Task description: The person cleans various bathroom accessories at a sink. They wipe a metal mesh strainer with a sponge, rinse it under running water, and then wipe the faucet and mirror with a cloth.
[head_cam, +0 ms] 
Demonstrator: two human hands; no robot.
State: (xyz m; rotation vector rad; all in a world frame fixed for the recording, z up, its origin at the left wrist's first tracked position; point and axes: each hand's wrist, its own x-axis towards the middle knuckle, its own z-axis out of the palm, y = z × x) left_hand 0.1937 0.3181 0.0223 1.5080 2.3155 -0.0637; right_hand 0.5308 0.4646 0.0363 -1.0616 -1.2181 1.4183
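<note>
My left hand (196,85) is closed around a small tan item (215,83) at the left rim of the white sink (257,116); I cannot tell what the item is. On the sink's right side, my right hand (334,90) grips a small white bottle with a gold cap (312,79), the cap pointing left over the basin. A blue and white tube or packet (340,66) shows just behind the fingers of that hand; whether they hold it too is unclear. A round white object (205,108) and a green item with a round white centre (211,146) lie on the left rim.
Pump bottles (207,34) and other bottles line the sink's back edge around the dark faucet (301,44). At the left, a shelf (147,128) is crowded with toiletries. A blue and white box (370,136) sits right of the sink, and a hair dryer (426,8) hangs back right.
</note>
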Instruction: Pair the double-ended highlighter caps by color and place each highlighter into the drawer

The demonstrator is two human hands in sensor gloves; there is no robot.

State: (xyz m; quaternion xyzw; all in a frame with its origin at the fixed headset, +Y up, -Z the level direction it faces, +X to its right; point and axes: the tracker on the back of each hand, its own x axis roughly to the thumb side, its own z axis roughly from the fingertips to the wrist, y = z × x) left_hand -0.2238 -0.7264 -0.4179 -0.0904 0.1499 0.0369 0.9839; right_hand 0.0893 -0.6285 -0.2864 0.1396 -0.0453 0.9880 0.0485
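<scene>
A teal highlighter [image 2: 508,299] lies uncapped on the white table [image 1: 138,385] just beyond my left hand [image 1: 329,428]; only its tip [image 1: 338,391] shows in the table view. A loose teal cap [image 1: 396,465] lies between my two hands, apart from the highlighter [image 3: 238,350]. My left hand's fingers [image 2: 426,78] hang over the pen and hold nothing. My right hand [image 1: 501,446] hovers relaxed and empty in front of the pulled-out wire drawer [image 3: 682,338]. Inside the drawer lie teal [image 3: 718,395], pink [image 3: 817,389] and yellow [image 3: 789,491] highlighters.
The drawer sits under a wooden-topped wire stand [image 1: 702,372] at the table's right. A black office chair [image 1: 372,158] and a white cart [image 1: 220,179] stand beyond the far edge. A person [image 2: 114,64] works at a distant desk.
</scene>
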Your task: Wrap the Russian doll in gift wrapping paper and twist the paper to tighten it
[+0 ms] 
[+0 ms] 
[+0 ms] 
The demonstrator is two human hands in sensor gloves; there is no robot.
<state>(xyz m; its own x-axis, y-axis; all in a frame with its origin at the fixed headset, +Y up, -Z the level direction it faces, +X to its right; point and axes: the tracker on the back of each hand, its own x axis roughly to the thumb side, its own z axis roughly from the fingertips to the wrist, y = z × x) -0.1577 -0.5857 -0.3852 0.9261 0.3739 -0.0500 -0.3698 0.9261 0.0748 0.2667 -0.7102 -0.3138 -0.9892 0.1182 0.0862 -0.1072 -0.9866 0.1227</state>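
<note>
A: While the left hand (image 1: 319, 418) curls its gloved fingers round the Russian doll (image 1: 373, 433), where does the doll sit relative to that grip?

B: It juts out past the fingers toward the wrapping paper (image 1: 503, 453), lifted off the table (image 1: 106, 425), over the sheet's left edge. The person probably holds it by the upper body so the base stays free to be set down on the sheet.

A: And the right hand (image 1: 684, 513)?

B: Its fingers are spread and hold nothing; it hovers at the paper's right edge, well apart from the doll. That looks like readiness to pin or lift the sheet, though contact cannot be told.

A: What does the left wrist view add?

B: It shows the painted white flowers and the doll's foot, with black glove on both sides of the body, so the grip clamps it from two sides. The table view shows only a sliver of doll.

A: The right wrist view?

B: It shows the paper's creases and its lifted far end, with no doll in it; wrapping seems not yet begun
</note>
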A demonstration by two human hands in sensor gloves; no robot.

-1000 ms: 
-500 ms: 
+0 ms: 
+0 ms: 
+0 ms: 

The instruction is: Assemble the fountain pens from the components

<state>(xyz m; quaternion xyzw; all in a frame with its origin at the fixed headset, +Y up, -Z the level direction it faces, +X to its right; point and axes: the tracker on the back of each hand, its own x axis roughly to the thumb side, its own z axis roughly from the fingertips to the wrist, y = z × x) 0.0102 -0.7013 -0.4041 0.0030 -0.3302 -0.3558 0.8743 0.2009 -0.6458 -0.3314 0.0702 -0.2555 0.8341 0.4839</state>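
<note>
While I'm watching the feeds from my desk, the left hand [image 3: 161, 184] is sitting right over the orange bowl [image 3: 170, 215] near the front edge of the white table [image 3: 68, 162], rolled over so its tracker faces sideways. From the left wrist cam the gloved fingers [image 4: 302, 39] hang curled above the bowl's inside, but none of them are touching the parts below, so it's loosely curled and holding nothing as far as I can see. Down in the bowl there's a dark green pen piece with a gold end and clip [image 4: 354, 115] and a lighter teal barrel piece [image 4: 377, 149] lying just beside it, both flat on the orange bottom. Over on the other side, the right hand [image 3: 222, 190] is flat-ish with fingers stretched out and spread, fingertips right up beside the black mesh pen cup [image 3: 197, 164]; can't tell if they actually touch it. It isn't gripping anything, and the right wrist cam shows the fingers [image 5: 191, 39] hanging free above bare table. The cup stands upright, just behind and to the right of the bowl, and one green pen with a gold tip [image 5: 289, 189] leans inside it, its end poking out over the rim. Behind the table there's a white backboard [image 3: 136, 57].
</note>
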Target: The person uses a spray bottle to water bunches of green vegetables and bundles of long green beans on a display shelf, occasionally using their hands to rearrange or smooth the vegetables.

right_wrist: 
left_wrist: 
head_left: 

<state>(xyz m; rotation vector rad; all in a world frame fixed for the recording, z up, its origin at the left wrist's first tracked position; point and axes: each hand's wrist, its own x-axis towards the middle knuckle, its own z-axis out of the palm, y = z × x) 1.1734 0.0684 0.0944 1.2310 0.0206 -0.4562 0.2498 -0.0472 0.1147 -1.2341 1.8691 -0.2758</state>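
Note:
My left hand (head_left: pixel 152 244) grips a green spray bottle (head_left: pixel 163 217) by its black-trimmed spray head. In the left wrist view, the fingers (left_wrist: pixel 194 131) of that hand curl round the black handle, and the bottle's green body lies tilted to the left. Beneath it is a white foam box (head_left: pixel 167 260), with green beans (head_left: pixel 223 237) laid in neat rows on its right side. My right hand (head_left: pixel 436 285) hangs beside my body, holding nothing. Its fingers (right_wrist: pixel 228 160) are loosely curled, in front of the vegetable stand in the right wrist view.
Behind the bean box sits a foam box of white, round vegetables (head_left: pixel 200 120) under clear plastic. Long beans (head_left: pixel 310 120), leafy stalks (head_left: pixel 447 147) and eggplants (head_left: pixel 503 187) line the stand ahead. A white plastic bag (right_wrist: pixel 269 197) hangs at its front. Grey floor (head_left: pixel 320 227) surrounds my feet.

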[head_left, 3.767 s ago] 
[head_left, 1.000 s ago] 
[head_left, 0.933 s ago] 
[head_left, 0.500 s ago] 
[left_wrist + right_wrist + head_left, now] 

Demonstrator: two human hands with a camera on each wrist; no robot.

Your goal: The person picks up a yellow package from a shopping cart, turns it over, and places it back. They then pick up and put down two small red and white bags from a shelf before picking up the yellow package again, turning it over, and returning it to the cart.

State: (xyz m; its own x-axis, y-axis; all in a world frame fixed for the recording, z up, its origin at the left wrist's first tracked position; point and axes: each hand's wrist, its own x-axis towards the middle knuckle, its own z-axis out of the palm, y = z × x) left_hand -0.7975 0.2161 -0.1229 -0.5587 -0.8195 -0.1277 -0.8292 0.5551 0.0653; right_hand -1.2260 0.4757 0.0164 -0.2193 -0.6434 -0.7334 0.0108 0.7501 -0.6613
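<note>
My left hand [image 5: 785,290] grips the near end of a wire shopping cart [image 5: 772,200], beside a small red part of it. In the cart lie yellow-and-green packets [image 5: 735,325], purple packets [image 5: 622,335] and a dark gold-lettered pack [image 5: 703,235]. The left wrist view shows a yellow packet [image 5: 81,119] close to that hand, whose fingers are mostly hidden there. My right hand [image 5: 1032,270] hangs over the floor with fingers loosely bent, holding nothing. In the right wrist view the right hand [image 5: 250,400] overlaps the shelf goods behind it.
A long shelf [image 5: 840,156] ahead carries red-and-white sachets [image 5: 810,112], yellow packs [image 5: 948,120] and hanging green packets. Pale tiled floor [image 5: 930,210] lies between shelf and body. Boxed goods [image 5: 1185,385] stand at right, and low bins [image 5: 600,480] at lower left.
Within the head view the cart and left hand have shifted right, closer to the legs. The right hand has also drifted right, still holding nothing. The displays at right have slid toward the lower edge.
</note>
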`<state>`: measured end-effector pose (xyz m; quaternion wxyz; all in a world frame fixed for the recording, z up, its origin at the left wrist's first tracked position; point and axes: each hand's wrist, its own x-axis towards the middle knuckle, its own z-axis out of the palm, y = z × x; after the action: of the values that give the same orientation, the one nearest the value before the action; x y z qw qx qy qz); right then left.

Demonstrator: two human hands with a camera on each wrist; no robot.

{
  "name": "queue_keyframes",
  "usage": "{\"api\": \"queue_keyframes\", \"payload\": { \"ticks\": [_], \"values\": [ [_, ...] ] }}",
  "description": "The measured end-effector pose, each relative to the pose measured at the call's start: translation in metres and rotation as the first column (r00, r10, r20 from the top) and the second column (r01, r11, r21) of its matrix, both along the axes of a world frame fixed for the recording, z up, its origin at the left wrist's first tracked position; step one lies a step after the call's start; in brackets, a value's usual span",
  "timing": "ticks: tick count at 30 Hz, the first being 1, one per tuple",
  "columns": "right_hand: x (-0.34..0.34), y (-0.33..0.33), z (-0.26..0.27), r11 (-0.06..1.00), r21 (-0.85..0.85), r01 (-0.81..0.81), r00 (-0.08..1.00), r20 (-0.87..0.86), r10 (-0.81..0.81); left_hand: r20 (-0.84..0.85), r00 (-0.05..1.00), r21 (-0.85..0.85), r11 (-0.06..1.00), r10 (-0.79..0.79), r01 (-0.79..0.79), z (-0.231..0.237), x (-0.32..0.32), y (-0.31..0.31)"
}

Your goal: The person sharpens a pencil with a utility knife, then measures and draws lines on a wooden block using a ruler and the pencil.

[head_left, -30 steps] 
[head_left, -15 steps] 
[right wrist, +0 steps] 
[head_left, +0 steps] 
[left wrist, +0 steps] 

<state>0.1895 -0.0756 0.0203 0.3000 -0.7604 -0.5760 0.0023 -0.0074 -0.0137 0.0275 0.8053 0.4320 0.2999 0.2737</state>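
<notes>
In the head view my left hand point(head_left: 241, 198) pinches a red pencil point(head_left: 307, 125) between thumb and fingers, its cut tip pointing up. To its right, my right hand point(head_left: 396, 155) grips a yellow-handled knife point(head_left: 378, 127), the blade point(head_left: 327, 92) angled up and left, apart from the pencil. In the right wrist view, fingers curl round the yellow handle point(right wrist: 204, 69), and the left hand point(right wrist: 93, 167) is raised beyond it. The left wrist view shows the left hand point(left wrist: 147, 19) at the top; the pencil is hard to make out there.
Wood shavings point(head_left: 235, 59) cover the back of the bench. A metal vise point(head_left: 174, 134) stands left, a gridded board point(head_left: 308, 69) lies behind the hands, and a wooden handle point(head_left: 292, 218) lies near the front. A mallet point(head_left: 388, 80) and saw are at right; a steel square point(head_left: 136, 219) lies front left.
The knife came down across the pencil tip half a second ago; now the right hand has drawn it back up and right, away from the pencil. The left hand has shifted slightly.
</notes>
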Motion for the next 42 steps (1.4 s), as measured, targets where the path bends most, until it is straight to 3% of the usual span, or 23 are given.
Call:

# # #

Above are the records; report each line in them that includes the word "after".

--- ANSWER TO THIS TASK ---
`<state>`: measured end-effector pose (xyz m; quaternion wxyz; all in a world frame fixed for the recording, z up, its origin at the left wrist's first tracked position; point and axes: each hand's wrist, its own x-axis towards the middle knuckle, its own z-axis out of the palm, y = z × x; after the action: of the values that give the same orientation, the one nearest the value before the action; x y z qw qx qy qz); right then left.
  "description": "The measured end-effector pose, each relative to the pose measured at the call's start: translation in metres and rotation as the first column (r00, r10, r20 from the top) and the second column (r01, r11, r21) of its matrix, both along the axes of a world frame fixed for the recording, z up, its origin at the left wrist's first tracked position; step one lies a step after the call's start; in brackets, a value's usual span",

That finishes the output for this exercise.